**What you have to do**
Among the entries below, how many lines hold "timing"? Reply with the number only.

**Records excerpted from a collection**
____
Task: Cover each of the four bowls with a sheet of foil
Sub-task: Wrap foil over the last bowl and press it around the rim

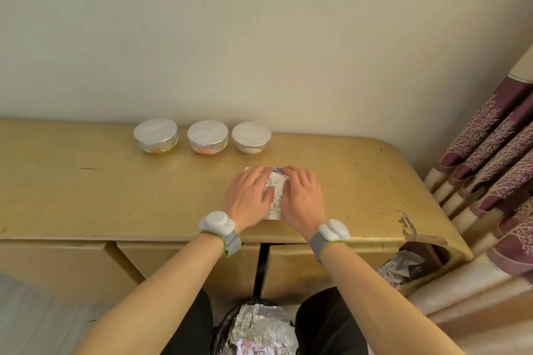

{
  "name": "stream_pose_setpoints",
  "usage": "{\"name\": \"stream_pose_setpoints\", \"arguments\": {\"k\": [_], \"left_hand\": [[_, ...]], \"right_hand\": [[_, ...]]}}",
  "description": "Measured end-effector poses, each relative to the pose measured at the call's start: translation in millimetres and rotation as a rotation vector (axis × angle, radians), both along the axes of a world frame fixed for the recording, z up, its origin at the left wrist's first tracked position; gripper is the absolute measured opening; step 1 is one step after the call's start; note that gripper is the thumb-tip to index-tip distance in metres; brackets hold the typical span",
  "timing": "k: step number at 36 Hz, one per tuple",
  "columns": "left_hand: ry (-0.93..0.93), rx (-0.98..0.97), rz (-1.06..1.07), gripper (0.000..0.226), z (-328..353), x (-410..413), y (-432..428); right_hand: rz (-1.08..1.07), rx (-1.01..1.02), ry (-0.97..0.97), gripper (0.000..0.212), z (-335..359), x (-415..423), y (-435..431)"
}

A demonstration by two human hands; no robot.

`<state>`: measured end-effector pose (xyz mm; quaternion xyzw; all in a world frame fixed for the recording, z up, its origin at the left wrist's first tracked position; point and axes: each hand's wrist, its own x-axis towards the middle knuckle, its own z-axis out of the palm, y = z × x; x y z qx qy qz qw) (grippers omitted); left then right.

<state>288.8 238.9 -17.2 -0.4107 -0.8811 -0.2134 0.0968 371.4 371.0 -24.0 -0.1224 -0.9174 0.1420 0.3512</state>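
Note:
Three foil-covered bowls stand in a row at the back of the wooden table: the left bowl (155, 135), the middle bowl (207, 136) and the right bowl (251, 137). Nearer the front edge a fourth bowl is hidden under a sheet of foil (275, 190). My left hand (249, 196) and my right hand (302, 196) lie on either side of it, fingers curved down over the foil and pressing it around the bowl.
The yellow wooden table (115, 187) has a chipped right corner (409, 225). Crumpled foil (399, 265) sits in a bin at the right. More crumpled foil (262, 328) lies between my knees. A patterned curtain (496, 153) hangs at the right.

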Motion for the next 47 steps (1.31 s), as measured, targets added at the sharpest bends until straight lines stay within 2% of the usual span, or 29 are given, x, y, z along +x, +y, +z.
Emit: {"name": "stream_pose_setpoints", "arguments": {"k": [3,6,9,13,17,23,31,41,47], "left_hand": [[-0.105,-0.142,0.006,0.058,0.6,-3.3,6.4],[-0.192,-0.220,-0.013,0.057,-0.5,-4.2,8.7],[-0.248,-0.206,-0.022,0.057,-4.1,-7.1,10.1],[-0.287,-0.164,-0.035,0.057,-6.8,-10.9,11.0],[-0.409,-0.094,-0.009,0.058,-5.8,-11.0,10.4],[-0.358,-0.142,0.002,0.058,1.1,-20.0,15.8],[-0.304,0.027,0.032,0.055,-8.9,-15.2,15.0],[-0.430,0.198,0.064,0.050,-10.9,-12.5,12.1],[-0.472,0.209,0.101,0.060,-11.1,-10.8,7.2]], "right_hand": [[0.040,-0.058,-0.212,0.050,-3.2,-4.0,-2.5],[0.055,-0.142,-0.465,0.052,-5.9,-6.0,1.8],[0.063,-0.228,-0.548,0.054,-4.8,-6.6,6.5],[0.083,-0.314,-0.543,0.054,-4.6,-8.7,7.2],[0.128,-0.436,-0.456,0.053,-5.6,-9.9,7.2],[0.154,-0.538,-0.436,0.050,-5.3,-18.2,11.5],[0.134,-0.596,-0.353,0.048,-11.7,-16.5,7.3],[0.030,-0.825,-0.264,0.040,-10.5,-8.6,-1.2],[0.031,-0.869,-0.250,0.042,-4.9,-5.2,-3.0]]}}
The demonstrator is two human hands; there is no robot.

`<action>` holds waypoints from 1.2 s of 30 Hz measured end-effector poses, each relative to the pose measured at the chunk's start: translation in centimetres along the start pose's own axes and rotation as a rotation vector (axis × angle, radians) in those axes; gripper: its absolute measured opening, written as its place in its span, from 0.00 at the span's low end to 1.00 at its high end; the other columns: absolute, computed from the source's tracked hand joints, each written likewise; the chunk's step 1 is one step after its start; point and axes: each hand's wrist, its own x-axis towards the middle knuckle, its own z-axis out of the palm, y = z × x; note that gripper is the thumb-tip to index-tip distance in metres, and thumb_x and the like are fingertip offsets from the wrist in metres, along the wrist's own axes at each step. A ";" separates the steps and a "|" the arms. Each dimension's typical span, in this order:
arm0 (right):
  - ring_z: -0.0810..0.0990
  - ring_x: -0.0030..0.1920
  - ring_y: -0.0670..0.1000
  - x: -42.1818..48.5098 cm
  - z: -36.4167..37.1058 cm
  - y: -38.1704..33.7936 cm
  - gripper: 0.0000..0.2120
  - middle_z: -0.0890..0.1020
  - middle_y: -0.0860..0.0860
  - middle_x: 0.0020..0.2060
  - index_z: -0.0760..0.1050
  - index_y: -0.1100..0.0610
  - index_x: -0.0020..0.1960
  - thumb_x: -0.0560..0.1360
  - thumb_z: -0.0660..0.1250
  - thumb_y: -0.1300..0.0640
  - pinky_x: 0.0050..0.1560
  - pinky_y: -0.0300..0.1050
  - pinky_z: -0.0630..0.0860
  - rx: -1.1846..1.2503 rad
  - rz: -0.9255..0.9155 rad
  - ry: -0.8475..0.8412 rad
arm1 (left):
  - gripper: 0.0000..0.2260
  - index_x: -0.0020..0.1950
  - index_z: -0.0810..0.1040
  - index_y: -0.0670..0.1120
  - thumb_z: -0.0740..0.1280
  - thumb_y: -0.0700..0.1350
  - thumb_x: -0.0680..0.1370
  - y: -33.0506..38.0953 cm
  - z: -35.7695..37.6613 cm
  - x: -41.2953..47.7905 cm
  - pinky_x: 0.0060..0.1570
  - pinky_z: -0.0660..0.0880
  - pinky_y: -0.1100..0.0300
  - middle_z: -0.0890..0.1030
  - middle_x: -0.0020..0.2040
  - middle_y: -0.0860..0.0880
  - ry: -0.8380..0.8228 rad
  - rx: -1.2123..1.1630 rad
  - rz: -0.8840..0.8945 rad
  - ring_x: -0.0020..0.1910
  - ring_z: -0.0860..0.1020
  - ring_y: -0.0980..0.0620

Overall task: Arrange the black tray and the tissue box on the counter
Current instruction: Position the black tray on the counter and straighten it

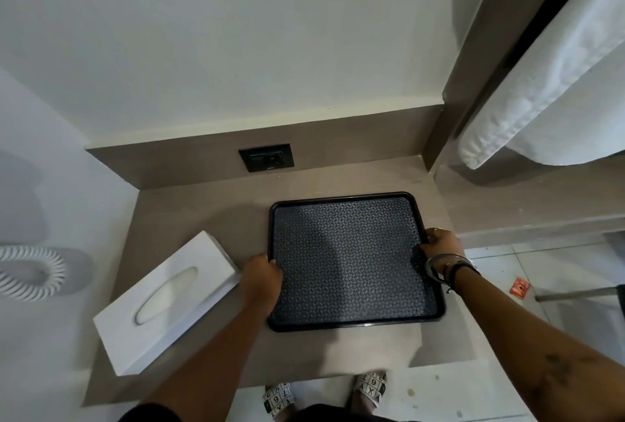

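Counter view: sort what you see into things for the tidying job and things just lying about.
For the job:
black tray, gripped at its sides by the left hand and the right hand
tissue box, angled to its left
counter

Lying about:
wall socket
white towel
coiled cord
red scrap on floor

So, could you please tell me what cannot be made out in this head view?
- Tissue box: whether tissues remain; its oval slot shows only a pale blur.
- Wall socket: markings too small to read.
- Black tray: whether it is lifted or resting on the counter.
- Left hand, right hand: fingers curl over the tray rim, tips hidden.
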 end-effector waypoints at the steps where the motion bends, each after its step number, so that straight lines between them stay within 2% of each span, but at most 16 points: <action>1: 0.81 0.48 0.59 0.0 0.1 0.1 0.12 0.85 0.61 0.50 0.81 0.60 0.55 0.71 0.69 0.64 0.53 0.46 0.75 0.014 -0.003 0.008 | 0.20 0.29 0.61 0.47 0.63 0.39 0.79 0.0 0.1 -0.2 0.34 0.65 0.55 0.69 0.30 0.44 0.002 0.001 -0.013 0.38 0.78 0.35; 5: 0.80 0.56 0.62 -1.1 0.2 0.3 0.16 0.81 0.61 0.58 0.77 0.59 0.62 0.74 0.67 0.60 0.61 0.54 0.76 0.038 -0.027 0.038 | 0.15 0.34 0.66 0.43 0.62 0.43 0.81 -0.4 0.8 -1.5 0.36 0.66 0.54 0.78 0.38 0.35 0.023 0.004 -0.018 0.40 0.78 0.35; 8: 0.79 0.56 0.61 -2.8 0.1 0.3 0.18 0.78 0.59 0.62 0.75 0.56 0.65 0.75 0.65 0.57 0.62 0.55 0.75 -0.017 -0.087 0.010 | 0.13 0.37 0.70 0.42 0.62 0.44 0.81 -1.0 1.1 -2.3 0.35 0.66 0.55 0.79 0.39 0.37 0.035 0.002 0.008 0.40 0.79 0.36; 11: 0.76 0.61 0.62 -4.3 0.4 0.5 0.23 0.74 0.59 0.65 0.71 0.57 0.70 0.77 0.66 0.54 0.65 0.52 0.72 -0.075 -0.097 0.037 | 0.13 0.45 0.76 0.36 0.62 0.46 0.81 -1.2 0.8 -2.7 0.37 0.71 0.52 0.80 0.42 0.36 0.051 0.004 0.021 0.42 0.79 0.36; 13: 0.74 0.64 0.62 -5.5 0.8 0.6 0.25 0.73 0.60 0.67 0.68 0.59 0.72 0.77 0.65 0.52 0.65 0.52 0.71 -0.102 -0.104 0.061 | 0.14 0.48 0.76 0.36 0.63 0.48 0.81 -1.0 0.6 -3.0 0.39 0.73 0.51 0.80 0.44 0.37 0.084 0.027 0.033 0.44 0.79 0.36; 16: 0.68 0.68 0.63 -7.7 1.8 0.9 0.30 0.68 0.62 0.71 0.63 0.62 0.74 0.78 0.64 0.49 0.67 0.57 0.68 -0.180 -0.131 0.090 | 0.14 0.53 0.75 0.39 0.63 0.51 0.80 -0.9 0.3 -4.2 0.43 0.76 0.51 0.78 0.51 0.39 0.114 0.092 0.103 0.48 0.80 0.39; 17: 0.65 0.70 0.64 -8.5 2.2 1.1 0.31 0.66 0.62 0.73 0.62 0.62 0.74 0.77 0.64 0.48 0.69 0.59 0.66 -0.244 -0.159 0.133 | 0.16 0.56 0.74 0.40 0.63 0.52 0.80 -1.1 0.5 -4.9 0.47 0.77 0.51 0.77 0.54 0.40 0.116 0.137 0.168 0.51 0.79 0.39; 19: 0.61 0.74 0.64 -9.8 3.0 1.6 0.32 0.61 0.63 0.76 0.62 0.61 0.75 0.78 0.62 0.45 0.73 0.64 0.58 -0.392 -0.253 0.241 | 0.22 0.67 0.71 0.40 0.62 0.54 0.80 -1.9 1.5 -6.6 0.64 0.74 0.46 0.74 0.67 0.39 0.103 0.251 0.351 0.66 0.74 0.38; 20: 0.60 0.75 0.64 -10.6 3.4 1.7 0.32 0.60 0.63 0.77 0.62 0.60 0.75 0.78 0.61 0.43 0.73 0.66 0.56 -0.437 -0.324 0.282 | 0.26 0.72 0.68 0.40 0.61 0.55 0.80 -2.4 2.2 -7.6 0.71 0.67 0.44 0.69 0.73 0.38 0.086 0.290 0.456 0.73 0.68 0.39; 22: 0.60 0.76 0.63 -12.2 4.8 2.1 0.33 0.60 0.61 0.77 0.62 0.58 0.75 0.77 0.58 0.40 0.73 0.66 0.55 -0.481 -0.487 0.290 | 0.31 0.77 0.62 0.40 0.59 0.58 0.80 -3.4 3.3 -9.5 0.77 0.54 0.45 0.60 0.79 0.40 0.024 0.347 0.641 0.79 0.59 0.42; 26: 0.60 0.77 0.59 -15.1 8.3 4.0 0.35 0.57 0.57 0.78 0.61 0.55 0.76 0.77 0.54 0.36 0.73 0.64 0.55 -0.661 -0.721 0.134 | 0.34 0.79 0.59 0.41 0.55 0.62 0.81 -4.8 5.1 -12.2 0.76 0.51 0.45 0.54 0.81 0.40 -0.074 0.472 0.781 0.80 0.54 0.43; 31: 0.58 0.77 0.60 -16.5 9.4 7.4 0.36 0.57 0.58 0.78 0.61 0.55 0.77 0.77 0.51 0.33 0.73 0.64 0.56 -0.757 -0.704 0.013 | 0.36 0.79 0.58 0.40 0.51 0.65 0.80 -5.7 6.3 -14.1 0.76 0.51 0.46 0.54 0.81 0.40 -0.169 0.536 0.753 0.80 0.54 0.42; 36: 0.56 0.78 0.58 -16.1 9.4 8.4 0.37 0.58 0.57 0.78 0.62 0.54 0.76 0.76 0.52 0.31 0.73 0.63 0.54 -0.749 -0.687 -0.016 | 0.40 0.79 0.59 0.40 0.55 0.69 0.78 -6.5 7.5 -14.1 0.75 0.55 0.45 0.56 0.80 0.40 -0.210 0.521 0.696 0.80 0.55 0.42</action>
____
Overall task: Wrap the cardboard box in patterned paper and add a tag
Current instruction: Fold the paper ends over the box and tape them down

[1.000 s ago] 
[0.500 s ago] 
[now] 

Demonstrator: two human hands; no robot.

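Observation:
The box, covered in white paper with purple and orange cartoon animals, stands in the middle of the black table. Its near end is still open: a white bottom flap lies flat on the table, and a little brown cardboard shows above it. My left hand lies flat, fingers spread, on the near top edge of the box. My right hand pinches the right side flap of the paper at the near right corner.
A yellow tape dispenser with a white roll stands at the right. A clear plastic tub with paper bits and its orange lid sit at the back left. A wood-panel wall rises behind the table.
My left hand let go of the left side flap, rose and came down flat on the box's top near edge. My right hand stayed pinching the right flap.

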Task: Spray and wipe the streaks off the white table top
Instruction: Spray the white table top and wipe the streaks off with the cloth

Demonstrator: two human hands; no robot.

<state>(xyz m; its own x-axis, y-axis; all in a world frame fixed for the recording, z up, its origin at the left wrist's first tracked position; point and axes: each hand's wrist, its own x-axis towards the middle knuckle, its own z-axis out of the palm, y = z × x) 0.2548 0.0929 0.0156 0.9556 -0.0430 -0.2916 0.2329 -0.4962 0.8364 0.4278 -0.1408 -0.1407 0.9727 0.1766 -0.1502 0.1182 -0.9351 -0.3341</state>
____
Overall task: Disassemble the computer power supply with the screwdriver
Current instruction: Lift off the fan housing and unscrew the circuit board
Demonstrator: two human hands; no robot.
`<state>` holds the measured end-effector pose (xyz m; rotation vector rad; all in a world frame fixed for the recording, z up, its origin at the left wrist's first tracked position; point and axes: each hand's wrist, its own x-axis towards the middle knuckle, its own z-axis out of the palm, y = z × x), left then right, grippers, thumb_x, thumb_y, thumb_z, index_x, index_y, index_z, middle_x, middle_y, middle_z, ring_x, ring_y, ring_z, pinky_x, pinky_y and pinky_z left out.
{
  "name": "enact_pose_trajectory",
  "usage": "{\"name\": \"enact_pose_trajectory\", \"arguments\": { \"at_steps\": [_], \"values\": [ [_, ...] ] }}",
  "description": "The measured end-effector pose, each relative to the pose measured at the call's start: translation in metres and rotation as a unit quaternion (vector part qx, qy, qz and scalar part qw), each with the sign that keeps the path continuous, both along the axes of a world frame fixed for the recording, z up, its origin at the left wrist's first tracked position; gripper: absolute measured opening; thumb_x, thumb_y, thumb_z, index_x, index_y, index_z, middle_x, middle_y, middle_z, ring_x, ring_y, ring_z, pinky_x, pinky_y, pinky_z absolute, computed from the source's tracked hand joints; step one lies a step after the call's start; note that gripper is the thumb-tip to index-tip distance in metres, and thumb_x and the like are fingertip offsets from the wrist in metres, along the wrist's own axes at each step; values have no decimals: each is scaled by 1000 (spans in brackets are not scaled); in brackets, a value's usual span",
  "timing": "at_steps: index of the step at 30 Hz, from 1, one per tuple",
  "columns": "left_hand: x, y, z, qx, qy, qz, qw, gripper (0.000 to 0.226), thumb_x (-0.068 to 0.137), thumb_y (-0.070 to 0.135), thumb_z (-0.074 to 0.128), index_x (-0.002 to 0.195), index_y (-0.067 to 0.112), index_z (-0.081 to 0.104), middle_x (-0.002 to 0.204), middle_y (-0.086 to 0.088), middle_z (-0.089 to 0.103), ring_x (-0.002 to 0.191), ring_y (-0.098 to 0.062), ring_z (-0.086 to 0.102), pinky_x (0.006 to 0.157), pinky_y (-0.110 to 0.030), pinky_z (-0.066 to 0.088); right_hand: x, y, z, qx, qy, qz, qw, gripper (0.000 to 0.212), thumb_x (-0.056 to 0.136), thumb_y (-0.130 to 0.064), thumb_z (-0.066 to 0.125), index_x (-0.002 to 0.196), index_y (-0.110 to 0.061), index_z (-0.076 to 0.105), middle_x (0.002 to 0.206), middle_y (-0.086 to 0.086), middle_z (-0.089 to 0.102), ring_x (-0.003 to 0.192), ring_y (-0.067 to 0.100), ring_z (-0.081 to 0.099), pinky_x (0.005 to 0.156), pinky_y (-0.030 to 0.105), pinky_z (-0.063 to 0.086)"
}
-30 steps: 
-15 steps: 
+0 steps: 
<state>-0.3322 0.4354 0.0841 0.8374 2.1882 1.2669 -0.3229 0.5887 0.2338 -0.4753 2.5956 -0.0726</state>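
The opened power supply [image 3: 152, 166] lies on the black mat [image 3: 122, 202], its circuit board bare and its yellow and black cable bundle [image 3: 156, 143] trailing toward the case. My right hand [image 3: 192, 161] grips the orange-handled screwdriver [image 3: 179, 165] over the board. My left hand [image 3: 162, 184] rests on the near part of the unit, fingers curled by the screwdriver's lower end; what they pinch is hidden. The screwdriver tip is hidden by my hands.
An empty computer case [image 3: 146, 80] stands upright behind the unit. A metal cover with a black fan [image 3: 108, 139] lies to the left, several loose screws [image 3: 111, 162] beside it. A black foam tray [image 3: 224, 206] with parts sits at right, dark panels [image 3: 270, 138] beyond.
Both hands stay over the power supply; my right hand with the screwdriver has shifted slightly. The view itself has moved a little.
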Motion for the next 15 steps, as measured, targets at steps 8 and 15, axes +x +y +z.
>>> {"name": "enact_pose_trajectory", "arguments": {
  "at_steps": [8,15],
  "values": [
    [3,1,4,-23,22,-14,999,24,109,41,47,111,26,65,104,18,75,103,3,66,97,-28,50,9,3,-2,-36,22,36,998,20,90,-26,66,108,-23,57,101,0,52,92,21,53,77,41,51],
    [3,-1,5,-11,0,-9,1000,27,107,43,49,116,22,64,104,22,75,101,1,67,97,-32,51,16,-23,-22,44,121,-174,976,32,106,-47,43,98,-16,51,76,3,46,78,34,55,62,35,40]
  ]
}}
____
**Task solution**
2